** Brief **
Your answer should be every line from the records that contains "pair".

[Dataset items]
== Segment start ==
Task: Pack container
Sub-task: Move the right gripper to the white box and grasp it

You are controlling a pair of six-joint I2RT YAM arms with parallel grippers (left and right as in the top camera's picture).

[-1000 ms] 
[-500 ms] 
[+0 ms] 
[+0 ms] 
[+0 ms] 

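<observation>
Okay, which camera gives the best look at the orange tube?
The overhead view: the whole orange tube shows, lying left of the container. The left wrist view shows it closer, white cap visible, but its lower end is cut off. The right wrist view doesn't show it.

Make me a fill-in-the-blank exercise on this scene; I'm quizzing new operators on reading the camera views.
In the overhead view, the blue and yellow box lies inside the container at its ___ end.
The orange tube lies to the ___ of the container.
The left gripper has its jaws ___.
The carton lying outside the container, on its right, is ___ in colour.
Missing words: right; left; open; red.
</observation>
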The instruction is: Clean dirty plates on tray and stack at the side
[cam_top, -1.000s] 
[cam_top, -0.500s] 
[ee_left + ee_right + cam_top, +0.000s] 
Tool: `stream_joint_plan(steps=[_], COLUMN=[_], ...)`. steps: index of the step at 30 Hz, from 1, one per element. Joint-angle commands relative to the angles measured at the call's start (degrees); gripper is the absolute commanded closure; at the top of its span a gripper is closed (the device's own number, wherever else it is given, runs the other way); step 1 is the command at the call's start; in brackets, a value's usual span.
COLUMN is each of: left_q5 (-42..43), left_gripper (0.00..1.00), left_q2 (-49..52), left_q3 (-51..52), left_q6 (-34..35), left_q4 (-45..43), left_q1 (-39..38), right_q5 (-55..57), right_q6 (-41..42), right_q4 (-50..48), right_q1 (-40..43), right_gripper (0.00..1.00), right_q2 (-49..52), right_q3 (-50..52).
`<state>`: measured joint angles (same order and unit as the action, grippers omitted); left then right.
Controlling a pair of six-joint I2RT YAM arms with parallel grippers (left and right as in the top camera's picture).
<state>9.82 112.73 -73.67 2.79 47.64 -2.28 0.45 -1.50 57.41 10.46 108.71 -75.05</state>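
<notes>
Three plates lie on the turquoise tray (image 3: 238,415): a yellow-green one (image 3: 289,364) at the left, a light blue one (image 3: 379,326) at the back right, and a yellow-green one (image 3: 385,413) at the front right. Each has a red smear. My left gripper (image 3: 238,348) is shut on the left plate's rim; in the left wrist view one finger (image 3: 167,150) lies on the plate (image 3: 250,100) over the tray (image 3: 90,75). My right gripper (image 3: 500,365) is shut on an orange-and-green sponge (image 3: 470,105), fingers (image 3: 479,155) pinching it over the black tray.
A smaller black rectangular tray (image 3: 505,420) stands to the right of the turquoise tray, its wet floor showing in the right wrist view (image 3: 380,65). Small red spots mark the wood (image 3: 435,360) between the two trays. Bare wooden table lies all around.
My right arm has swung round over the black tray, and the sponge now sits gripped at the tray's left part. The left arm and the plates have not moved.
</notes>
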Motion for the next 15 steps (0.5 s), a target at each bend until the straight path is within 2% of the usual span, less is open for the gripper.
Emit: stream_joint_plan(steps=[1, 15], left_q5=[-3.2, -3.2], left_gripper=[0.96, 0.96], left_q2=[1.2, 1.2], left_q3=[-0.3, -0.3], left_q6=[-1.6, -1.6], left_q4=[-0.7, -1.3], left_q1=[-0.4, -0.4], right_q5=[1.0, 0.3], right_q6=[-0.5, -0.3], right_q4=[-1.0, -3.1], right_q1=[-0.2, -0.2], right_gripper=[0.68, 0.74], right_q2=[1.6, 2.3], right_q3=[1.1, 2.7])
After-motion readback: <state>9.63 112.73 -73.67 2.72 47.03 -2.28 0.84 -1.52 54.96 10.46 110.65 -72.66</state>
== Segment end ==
** Answer box **
You are controlling a pair of six-joint I2RT YAM arms with parallel grippers (left and right as in the top camera's picture).
Controlling a pair of six-joint I2RT YAM arms with parallel grippers (left and right as in the top camera's picture).

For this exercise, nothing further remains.